Instructions for the task:
Only the lines from the one containing "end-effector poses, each" through the one containing "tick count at" should be printed, exactly as they appear below, with both ends included.
+++++
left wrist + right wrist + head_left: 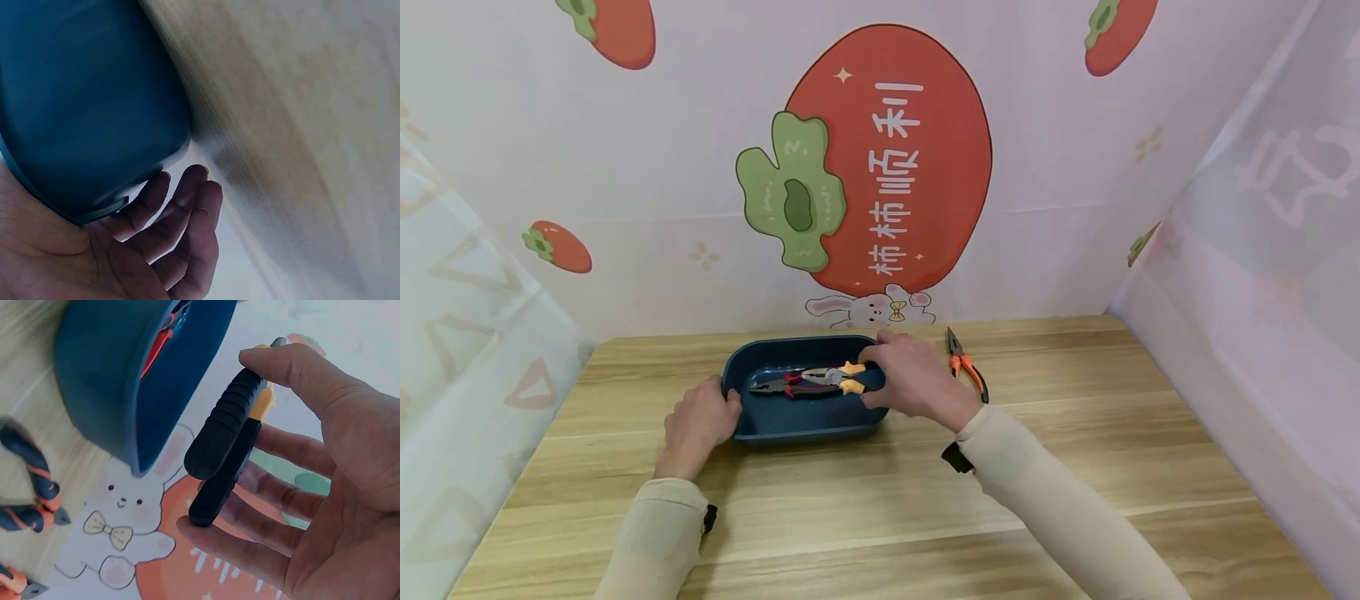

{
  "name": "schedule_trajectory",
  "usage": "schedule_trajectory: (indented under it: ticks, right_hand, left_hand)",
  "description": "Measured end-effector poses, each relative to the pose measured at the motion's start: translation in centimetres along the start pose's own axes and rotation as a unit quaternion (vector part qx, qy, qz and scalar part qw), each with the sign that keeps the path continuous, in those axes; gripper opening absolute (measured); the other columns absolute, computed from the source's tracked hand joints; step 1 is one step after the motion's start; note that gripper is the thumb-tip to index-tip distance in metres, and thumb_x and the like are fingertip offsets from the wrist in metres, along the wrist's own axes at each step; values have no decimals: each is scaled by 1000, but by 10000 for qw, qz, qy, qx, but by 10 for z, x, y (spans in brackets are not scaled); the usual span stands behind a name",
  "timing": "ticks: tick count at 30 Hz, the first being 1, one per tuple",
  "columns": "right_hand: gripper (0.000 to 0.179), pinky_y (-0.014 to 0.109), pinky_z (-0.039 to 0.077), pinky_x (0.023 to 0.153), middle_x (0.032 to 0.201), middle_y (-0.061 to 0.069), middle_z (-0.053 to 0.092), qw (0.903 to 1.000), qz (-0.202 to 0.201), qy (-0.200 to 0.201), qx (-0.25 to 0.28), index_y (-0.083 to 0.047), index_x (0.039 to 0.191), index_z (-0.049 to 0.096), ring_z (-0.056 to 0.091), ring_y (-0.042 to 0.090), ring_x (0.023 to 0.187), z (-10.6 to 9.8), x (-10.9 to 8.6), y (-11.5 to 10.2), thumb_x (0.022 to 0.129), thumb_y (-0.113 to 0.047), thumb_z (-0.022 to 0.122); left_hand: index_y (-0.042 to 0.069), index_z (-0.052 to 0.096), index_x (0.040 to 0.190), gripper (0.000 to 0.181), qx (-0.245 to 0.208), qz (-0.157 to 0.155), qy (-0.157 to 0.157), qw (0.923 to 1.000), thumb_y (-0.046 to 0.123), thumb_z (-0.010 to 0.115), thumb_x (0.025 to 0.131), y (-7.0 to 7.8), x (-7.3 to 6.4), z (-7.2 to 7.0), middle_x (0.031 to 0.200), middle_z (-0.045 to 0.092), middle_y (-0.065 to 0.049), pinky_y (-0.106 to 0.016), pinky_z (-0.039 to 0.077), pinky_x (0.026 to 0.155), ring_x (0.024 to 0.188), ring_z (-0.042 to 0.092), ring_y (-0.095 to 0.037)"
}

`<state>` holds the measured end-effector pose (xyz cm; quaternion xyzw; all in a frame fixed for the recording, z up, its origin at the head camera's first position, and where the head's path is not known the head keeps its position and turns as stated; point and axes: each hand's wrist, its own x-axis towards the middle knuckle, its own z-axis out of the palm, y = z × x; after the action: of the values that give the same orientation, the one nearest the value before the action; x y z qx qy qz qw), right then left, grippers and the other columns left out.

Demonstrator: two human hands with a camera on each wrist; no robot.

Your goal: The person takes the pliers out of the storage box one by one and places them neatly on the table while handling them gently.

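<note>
Pinching ridge-handled pliers (226,422), right grip (916,377) at rounded tub (808,435)

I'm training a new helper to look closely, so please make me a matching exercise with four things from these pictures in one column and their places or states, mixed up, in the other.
Things:
1. Left hand
2. Right hand
3. Red-and-black pliers
4. Needle-nose pliers

Places or states:
A. Holding yellow-and-black pliers
B. On the table, right of the bin
C. Gripping the bin's left end
D. Lying inside the bin

Pairs: 1-C, 2-A, 3-D, 4-B
</note>
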<state>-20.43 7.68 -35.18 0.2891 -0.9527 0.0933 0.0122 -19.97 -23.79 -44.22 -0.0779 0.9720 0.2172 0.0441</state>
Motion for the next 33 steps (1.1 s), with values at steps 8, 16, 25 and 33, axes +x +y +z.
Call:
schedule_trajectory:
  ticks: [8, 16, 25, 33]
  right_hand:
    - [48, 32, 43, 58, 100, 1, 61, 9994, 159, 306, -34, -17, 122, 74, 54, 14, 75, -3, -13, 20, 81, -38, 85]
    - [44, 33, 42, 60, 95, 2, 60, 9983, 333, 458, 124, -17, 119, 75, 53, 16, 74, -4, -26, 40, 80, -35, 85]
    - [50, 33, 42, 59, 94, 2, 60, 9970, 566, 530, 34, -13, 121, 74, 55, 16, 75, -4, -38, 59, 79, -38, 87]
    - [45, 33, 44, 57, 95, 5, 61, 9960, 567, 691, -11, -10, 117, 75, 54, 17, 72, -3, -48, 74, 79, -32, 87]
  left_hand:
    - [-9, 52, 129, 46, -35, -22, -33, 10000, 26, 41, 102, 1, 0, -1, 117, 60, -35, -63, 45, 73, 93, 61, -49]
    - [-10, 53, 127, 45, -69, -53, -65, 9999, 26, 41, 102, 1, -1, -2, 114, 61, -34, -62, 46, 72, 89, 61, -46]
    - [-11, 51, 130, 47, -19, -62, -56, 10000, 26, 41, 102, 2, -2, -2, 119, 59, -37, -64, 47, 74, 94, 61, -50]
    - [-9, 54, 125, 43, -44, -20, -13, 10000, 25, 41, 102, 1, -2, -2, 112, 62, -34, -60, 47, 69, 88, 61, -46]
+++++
Response:
  "description": "Measured end-effector poses, each relative to the pose measured at the motion's start: translation in centimetres along the start pose's own axes and rotation as a unit quaternion (vector part qx, qy, qz and scalar part qw), each with the sign that keeps the path continuous, in those axes; gripper opening absolute (measured); the other columns absolute, computed from the source's tracked hand joints; step 1 is one step after the motion's start; note that gripper is the thumb-tip to index-tip distance in metres, and thumb_x and the like are fingertip offsets from the wrist in metres, along the wrist's own axes at each step; values have no decimals: each is scaled by 1000, but by 10000 for qw, qz, qy, qx, but by 10 for z, x, y (spans in brackets are not scaled); the usual span stands behind a name",
  "timing": "ticks: tick count at 30 Hz, the first being 1, one per tuple",

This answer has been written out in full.